I also felt like the narration was a bit smarmy and self congratulatory, like “Oh, I’ve written a clever novel, look at me!” Sackville-West’s son calls it “the longest and most charming love letter in literature” but I just don’t see it. Yes, she does some very clever things with time, literature and the way that gender is written, and there’s some pretty awesome moments, but something just felt awry in the narration. It turned what could have been a 4-5 star read to me into a 2.5-3 star, and that’s pretty disappointing.

So in all, Mrs Dalloway is still winning as my favourite Woolf novel, closely followed by Between the Acts. I still have quite a few on my shelves and on my Kindle to get through, which will be either a slog or revelatory- who knows!

2.75/5 stars

Review: Diary of a Provincial Lady by E.M. Delafield

The Diary of a Provincial Lady is a brilliantly observed comic novel, as funny and fresh today as when it was first written. It’s not easy being a Provincial Lady in Devonshire in the 1920s, juggling a grumpy husband, mischievous children and a host of domestic dilemmas – from rice mould to a petulant cook. But this Provincial Lady will not be defeated; not by wayward flower bulbs, not by unexpected houseguests, not even by the Blitz. She will continue to preside over the W.I., endure rain-drenched family picnics and succeed as a published author, all the while tending to her strawberries.

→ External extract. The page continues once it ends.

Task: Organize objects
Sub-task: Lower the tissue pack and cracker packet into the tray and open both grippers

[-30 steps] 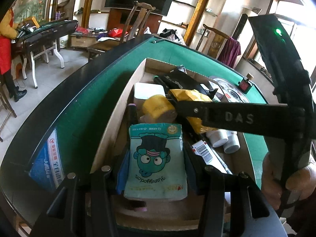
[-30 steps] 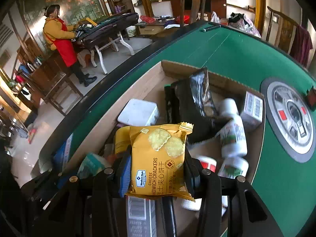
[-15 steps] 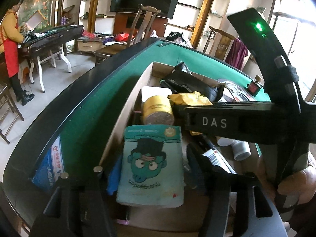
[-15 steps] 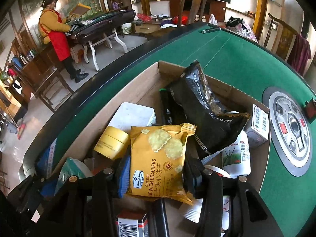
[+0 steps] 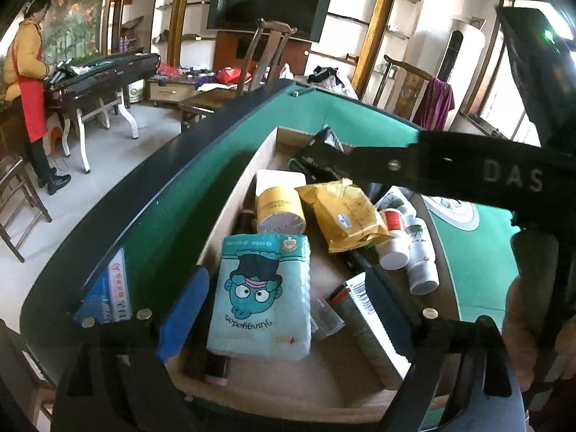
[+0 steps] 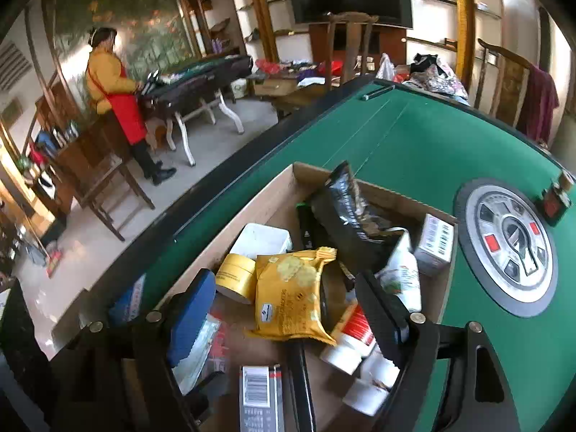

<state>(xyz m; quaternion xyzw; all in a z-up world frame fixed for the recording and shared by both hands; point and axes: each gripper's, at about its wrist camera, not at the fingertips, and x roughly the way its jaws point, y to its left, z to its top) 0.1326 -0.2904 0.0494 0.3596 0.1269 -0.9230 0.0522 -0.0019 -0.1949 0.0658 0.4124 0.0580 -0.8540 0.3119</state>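
Released, the cracker packet (image 6: pixel 288 297) lies atop bottles (image 6: pixel 401 280), seemingly tilted.

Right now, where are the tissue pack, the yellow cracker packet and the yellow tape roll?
tissue pack (image 5: pixel 261 297), left wrist view, on the cartoon face.
yellow cracker packet (image 6: pixel 288 298), right wrist view, front panel.
yellow tape roll (image 5: pixel 279 203), left wrist view, yellow side.

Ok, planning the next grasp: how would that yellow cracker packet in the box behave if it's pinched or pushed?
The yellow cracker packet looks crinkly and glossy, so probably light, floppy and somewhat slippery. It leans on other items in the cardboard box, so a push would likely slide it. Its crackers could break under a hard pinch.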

This is such a charming novel.

I hadn’t heard of E.M. Delafield before, but she came up several times over the course of a week, so I thought I should probably check her out, as the novel sounded like something I’d definitely enjoy.

I got this on my Kindle, and was pretty happy that the price was super low, but the formatting was atrocious. There were spelling errors, line spacing issues, and the biography at the beginning was pulled from Wikipedia, despite it supposedly being a Penguin Modern Classic edition… right. Maybe Penguin’s classics department got lazy. Who needs formatting anyway? But I digress…

Besides that, and an extremely abrupt beginning (I actually had to get a friend to check their copy to see if mine started in the right place! Already knew by page one that the file was dodgy!) the book was really lovely.

The Provincial Lady is someone I’d really like to be friends with- she feels like she doesn’t quite belong in the city literati lifestyle of her best friend, Rose, but she also doesn’t quite belong in her provincial life in Cornwall. She’s never really read the right books or has the right dress, plus she’s got a bit of a shopping addiction. She also doesn’t really feel like her family is quite right- they’re never as clever or well behaved as the fashionable people’s children. Her husband is boring, rude and bad tempered, making her life just that much better… and don’t even get her started on the neighbours.

The diary format is well executed and classy, with loads of funny asides and moments. I really enjoyed the whole thing, so was a bit disappointed that it was so short…but at least there’s sequels to enjoy!